IT experienced network failure


The data center of the Butler University Information Technology department experienced a partial network failure last week. 

Chad Miller, senior director of the technology development, said IT uses redundant switches —which provide servers with more than one of the same connection—to connect all the servers on campus and provide backup in case of a crash.

“We have about 90 percent of our servers connected to these boxes,” he said. “So if one fails, they’re still connected and don’t have any problems.” 

Instead, the servers with only one connection caused the failure. These included servers that were scheduled to be replaced, as well as a small percentage of authentication servers and the server that powers the Google search engine on Butler’s website.

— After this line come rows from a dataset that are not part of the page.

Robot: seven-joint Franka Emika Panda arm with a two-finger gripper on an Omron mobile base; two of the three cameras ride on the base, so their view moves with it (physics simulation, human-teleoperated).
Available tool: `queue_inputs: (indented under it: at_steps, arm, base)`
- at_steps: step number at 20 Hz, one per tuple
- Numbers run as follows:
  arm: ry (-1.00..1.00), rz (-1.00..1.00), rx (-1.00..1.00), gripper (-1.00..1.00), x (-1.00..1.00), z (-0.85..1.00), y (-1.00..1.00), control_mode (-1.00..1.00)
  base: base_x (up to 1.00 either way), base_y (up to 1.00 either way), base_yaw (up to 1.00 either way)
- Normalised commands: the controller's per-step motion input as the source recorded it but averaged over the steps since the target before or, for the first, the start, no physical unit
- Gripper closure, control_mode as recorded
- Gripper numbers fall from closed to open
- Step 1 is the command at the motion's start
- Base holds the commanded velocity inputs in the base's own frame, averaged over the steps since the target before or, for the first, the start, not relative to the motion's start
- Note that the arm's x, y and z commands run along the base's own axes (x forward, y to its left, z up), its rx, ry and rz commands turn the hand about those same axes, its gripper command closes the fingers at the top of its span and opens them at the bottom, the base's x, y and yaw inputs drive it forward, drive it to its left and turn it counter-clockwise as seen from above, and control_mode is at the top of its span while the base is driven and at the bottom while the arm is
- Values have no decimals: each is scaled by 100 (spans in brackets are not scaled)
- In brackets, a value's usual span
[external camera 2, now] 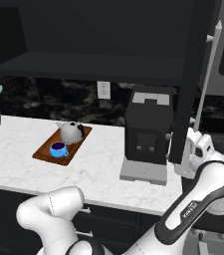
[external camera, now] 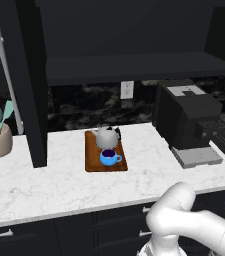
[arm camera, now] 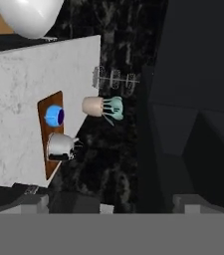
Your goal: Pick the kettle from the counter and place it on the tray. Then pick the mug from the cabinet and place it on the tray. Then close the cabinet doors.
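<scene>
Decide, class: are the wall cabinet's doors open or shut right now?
Open. The left door and the right door stand swung out edge-on, exposing the dark shelf inside the cabinet.

The arm (external camera 2: 203,199) is glossy white, built of thick rounded tubular links that swell into bulbous elbows. In the right base view a black oval band runs along the side of one link, carrying small white lettering too fine to read, and a dark ring marks the seam where that link meets the next joint. A second white link (external camera 2: 51,209) curves low at the left with a smooth domed end. Near the wrist sits a blockier white housing (external camera 2: 198,149) with squared edges and a small round cap. In the left base view the same arm (external camera: 194,225) shows as plain white shells, shaded grey underneath, with no cables or screws to make out
</scene>
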Motion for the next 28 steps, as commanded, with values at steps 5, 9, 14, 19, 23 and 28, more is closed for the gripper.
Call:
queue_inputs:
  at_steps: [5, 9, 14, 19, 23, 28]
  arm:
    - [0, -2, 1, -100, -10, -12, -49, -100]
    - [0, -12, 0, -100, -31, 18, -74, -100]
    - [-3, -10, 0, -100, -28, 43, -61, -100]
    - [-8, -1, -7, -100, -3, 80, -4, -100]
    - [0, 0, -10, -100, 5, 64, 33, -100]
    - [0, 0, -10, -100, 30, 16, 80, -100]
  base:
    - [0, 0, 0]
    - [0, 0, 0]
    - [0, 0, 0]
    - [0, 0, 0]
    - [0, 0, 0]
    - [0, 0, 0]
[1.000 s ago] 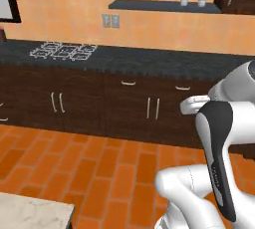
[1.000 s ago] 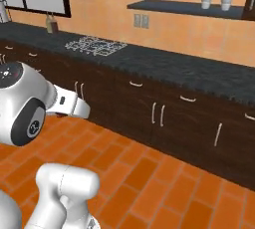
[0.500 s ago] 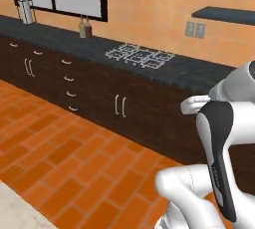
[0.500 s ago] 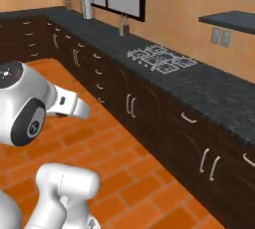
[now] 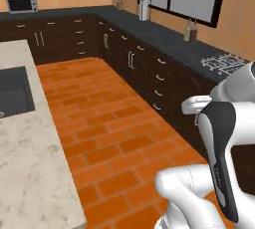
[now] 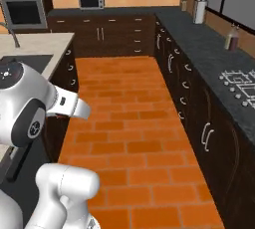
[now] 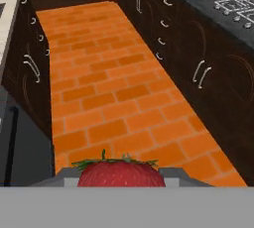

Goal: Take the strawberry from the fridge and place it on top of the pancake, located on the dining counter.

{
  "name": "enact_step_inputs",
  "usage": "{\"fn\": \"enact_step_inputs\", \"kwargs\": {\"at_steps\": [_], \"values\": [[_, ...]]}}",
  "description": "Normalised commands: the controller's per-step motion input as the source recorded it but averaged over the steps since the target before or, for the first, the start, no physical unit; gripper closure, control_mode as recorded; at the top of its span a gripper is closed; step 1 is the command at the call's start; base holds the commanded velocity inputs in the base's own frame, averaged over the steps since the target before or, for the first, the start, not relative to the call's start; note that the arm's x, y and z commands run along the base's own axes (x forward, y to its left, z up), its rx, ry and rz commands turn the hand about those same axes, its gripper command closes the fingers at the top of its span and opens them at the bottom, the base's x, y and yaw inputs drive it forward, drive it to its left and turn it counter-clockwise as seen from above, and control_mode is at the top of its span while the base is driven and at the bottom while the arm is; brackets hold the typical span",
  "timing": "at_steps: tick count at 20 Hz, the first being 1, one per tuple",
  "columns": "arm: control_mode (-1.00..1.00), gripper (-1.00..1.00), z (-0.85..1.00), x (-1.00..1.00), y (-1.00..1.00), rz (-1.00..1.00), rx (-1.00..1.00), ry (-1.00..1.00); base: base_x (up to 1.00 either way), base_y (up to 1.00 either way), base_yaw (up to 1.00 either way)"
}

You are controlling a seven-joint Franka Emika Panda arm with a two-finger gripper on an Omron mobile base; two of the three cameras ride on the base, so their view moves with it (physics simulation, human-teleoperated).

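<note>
In the hand view a red strawberry [image 7: 121, 173] with green leaves sits at the bottom, and my gripper [image 7: 121, 176] is shut on it, a grey fingertip [image 7: 66, 176] showing on either side. The berry hangs over the orange brick floor [image 7: 114, 98]. The dining counter [image 5: 30, 143] is the beige marbled top at the left of the left base view, with its dark inset sink [image 5: 12, 91]. In the right base view the dining counter [image 6: 37, 44] lies at the upper left, behind my arm. The pancake and the fridge are out of view.
Dark cabinets under a black-speckled countertop [image 5: 164, 39] run along the right and far walls. On it stand a stove [image 6: 241, 83], a bottle [image 6: 230, 38], a paper towel roll [image 6: 199, 10] and a toaster oven [image 6: 91, 0]. A brick aisle [image 6: 129, 123] lies between island and cabinets.
Both base views have swung along the wall cabinets as the base turned, bringing the window, the corner and the dining counter into view. My arm keeps the same pose against the base.
</note>
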Motion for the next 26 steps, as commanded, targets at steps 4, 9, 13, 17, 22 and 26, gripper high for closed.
{"fn": "enact_step_inputs", "kwargs": {"at_steps": [4,9,13,17,22,26], "values": [[1.00,1.00,0.00,0.00,0.00,0.00,0.00,0.00,1.00,0.00,0.35],[1.00,1.00,0.00,0.00,0.00,0.00,0.00,0.00,1.00,-0.51,0.30],[1.00,1.00,0.00,0.00,0.00,0.00,0.00,0.00,1.00,-0.34,0.07],[1.00,1.00,0.00,0.00,0.00,0.00,0.00,0.00,1.00,0.00,0.00],[1.00,1.00,0.00,0.00,0.00,0.00,0.00,0.00,1.00,0.00,0.00],[1.00,1.00,0.00,0.00,0.00,0.00,0.00,0.00,1.00,0.01,0.00]]}}
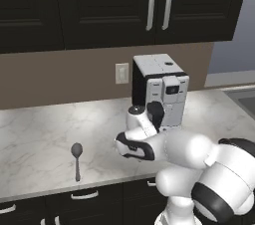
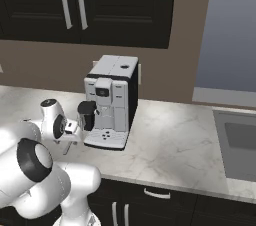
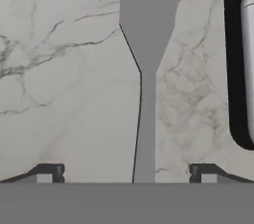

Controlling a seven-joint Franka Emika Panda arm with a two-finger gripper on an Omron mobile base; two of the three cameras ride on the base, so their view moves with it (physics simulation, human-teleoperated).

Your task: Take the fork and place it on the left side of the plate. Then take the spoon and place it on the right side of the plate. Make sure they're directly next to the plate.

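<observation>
Fork retrieval was the step in hand at this moment. In the hand view the slim light silver-grey metal fork (image 3: pixel 147 69) lay flat on the white, grey-veined marble tabletop (image 3: pixel 59 94), its four tines pointing to the top of that view and its thin straight handle running down between the two dark finger tips. The gripper (image 3: pixel 126 173) was poised over the handle with its jaws spread wide, one tip on either side and both apart from the metal; nothing was held. How far above the fork the tips stood could not be judged from this view.

The dark grey metal spoon (image 1: pixel 76 158) lay on the tabletop near the front edge, bowl toward the wall, well to the left of the arm in the left base view and untouched. The white-and-black coffee machine (image 2: pixel 110 102) stood against the wall just behind the hand, and its dark base edged the right of the hand view. The plate was not located in these pictures.

In the inspector's judgement the task was at its very start, with neither utensil yet placed. The next move called for a straight descent until the tips bracketed the handle, then a firm closing on it. The handle was thin and lay flush with the marble, so a shallow descent risked the jaws closing over it.
</observation>
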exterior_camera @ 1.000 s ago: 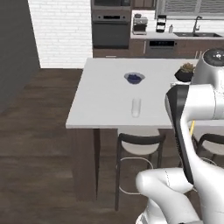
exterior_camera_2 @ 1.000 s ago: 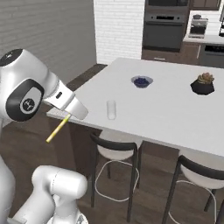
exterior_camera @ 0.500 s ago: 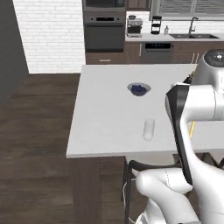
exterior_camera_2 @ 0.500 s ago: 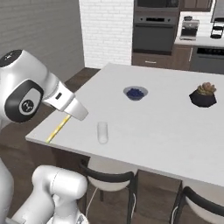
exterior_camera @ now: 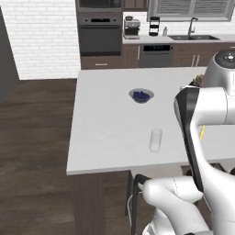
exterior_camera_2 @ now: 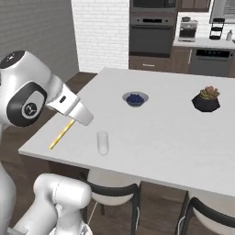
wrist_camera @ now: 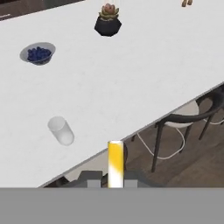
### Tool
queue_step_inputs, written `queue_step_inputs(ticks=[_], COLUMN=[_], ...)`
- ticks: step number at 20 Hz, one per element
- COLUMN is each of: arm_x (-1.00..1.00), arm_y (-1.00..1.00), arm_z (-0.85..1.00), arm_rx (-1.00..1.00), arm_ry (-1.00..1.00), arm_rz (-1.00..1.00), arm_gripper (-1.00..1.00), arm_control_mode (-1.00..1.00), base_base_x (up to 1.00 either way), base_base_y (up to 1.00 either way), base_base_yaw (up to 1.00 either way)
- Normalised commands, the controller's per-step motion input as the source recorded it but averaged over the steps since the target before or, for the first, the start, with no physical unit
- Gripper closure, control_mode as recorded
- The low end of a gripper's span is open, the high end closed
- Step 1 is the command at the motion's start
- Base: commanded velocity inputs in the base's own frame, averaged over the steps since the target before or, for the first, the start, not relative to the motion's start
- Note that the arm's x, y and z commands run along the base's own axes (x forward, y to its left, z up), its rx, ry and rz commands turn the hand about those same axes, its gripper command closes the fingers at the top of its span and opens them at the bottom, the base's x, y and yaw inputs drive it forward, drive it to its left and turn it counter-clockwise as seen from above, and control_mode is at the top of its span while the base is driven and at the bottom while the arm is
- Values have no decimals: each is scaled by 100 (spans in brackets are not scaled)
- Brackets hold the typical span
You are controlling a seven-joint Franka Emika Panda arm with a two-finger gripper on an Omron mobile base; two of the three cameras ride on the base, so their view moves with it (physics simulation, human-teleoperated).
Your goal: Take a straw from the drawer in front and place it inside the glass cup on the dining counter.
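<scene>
White tabletop (exterior_camera_2: pixel 165 119) now fills more of both base views than half a second ago, because the base drove closer. At left, the end effector (exterior_camera_2: pixel 87 120) pinches the straw (exterior_camera_2: pixel 61 134), slanting down over the near edge. Just right stands the glass cup (exterior_camera_2: pixel 103 142), then a blueberry bowl (exterior_camera_2: pixel 135 98), then a potted plant (exterior_camera_2: pixel 205 99).

Glossy white rounded arm segments, dark joint caps, bulbous white base.

White dining counter (exterior_camera_2: pixel 174 124), glass cup (exterior_camera_2: pixel 103 142) upright near front edge, blueberry bowl (exterior_camera_2: pixel 135 98), potted succulent (exterior_camera_2: pixel 205 99)
</scene>
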Motion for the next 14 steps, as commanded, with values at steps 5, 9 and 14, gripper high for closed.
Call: queue_step_inputs(ticks=[5, 9, 14], arm_x=[48, 23, 43], arm_y=[19, 16, 11], arm_z=[18, 36, 17], arm_rx=[0, -5, -15], arm_ry=[0, -14, -17], arm_rz=[-13, -15, -19], arm_gripper=[100, 100, 100], arm_control_mode=[-100, -100, -100], base_base_x=[19, 0, 0], base_base_y=[6, 0, 0], base_base_yaw=[-3, 0, 0])
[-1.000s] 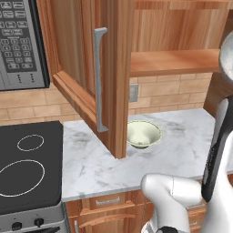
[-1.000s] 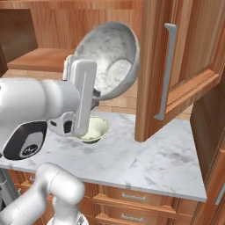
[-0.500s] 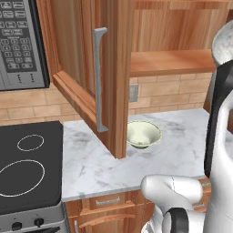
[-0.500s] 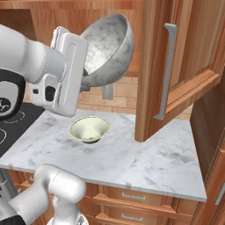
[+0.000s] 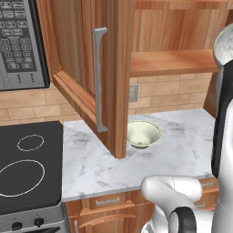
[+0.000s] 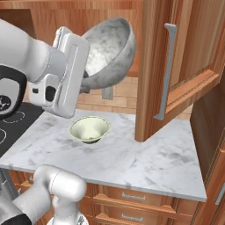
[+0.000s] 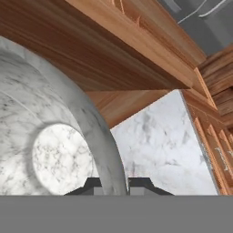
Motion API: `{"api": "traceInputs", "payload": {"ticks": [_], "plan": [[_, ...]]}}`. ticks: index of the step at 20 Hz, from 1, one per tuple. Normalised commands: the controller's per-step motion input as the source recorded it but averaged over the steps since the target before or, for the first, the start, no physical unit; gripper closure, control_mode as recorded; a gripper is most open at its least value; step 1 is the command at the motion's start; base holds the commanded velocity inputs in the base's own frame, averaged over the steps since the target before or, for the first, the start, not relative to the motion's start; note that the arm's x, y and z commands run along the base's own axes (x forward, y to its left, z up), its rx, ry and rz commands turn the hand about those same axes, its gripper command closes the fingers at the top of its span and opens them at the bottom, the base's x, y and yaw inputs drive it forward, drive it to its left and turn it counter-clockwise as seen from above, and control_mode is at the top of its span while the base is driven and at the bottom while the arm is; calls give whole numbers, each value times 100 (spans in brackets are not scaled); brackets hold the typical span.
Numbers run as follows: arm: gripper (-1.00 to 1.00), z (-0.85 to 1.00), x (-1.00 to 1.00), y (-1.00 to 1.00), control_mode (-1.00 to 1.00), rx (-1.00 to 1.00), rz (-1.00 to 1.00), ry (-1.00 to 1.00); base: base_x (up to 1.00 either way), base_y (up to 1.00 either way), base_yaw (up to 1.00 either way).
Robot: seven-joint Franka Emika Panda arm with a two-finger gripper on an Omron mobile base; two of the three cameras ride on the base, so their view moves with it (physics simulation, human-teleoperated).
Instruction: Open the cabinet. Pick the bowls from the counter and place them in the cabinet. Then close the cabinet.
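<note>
My jaws are pinched on the rim of the grey-white speckled bowl (image 6: 107, 52), one fingertip on each side of its wall, holding it tilted on edge in front of the open cabinet (image 6: 176, 66). Below the jaws, the cream-green bowl (image 6: 89, 129) sits upright on the marble surface (image 6: 145, 162), near the open door's lower corner.

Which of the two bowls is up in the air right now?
The grey-white speckled bowl: the gripper holds it by its rim, tilted, in front of the open cabinet. The pale green bowl sits upright on the counter.
</note>
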Motion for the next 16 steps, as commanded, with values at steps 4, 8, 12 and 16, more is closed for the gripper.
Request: {"api": "traceInputs", "payload": {"ticks": [4,8,12,16], "plan": [[100,-33,0,0,-100,11,0,-7,0,0,0],[100,-1,9,0,-100,5,3,-4,0,0,0],[100,0,28,0,-100,0,6,0,0,0,0],[100,0,47,0,-100,1,7,2,0,0,0]]}}
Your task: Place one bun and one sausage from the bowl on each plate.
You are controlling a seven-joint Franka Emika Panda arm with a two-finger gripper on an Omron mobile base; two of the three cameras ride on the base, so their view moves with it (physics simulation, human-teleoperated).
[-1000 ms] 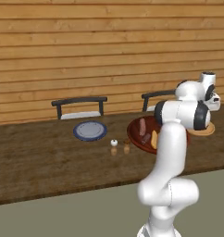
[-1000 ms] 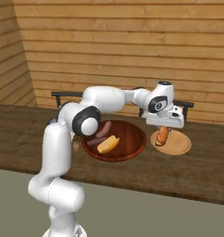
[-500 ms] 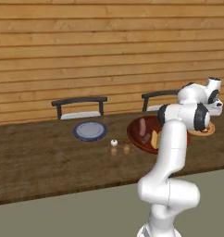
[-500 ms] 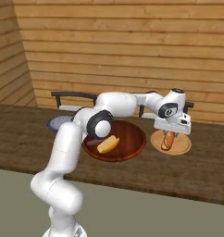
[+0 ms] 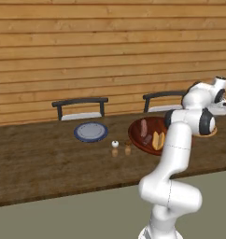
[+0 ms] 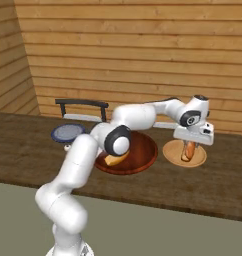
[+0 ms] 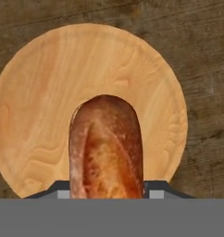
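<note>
- Far off to the hand's left, well apart from it, we see the blue-grey plate (image 5: pixel 90 131) lying bare on the surface (image 5: pixel 40 163); we count two plates in all, this one and the tan-orange one.
- Between that plate and the bowl stand two small shakers (image 5: pixel 121 146), one white and one brown, close together and apart from both.
- Nearer, just to the hand's left, sits the dark red-brown bowl (image 6: pixel 145 155). In it we count one sausage (image 5: pixel 144 127), a darker piece (image 5: pixel 148 138) beside it that we cannot name for sure, and one bun (image 5: pixel 158 139).
- The hand (image 6: pixel 190 146) hangs directly over the tan-orange plate (image 7: pixel 49 92), pointing down at it. Its fingers are partly closed on a second sausage (image 7: pixel 107 148), which stands upright with its long axis along the hand and its free end aimed at the plate's middle.
- Whether the sausage's tip touches the plate yet we cannot tell; we judge the coming move to be a short lowering and a release, with the plate straight below and no sideways shift needed.
- No bun lies on either plate that we can see.
</note>
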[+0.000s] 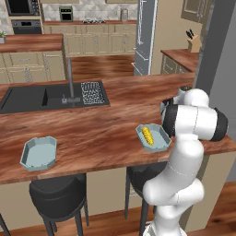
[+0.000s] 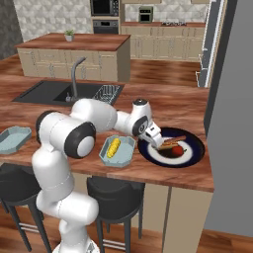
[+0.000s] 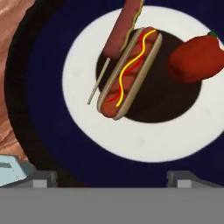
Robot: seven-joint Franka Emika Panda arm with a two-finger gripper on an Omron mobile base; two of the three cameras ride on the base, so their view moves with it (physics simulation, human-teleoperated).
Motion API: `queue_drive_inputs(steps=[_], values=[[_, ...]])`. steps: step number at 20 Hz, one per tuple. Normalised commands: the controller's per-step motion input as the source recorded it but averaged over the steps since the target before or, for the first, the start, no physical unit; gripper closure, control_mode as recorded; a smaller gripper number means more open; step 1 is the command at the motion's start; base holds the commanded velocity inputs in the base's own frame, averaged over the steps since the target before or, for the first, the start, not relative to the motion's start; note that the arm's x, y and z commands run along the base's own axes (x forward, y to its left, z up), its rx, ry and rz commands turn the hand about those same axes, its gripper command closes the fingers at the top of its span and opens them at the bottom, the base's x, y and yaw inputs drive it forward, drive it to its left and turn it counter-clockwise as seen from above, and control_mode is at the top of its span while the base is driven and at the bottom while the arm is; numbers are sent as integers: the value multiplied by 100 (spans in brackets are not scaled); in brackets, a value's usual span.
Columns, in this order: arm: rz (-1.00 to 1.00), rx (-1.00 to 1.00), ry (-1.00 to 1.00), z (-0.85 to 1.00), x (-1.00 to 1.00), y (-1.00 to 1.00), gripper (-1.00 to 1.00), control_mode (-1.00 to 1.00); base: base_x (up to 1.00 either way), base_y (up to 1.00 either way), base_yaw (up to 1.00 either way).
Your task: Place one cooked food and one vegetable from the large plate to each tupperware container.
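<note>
Hand (image 2: pixel 159 142) spread wide, gripping nothing, poised over the near-left part of the large plate (image 2: pixel 193 154) on the bench (image 2: pixel 163 106). On the plate: hot dog in bun (image 3: pixel 129 72), sausage on a stick (image 3: pixel 122 28) touching its far side, red vegetable (image 3: pixel 194 59) just beside. Corn cob (image 2: pixel 114 147) lies in the nearer tray (image 2: pixel 126 153), just left of the plate. Second tray (image 1: pixel 39 152) well apart. Sink (image 1: pixel 27 99) and faucet (image 1: pixel 70 78) beyond.

Navy plate (image 3: pixel 48 131) white-ringed; hot dog (image 3: pixel 129 72) red-yellow squiggled; yellow corn (image 2: pixel 114 147); pale blue tray (image 1: pixel 38 153)
</note>
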Motion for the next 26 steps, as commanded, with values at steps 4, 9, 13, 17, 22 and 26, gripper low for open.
queue_drive_inputs(steps=[4, 9, 13, 17, 22, 26], values=[[-6, 4, 0, -27, 18, -37, -100, -100, 0, 0, 0], [-6, 0, 0, -23, 16, -33, -100, -100, 0, 0, 0], [-4, 0, 0, -13, 31, -27, -100, -100, 0, 0, 0], [0, 3, 0, -18, 24, -4, -100, -100, 0, 0, 0], [0, 3, 0, -28, 19, -11, -100, -100, 0, 0, 0], [0, 4, 0, -25, 4, -10, -100, -100, 0, 0, 0]])
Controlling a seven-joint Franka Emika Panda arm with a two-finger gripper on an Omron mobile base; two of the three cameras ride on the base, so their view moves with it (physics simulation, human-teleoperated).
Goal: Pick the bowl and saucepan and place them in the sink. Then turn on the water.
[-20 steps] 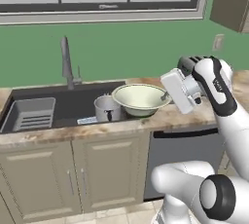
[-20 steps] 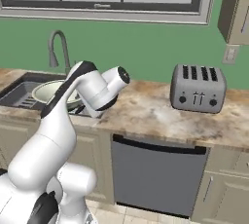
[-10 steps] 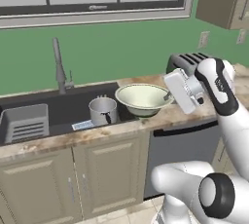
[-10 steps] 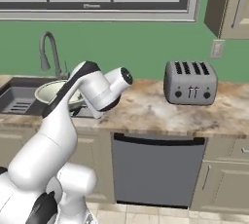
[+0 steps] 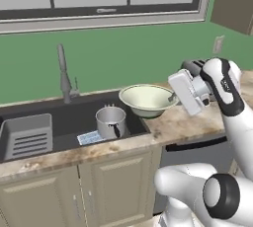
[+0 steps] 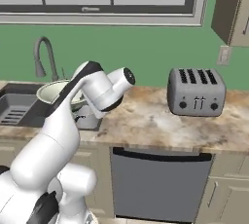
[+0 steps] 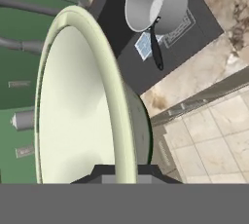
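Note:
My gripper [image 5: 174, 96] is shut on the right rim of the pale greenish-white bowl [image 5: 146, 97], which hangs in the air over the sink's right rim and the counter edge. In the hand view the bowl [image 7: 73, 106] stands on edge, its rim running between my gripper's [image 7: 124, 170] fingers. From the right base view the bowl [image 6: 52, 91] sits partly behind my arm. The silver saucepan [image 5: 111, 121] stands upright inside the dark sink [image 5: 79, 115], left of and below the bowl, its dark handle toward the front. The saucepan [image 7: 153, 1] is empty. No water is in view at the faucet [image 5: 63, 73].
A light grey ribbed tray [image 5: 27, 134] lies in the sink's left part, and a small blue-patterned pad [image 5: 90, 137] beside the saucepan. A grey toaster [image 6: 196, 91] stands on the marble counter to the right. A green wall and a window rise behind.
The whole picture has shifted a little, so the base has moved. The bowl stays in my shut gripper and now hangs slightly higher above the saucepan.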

“One of those boxes failed,” Miller said. “When one of them failed we had a small amount of servers that also lost their network connection. We had spares on site. We identified the problem. We replaced parts of the gear, and we were able to bring that network switch back up that morning.”

Not many students reported having problems. There were a few exceptions, such as Luke Zygmunt, who was trying to take an exam on Moodle.

“Later on, I had to close out of it, and when I tried to re-open it, I couldn’t get back on,” he said. “It just locked me out.”

Zygmunt emailed his professor and told him about the problem, and after waiting for the network to be fixed he was able to get back onto Moodle.

“I would have been done with the exam maybe 15 to 20 minutes earlier if I hadn’t run into that issue,” he said. “I was trying to find a way around it.”

When they started receiving calls to the help desk, IT sent a department email to make everyone aware of the problem and sent a team to find and fix the problem. 

The redundant switches made the failure a smaller problem, since some of the connections had back-ups. This enabled most connections to keep running. Even though the majority of the switches connected to the networks were already backed up, Miller said IT is looking into ways to increase redundancy to prevent future failures. 

“Because of that failure, we are looking at how to get closer to 100 percent with server redundancy,” he said. “Things do fail, but we’re looking to bring up that percentage to as high as we can so, if we have servers that lose their connectivity, we won’t have another problem like this.”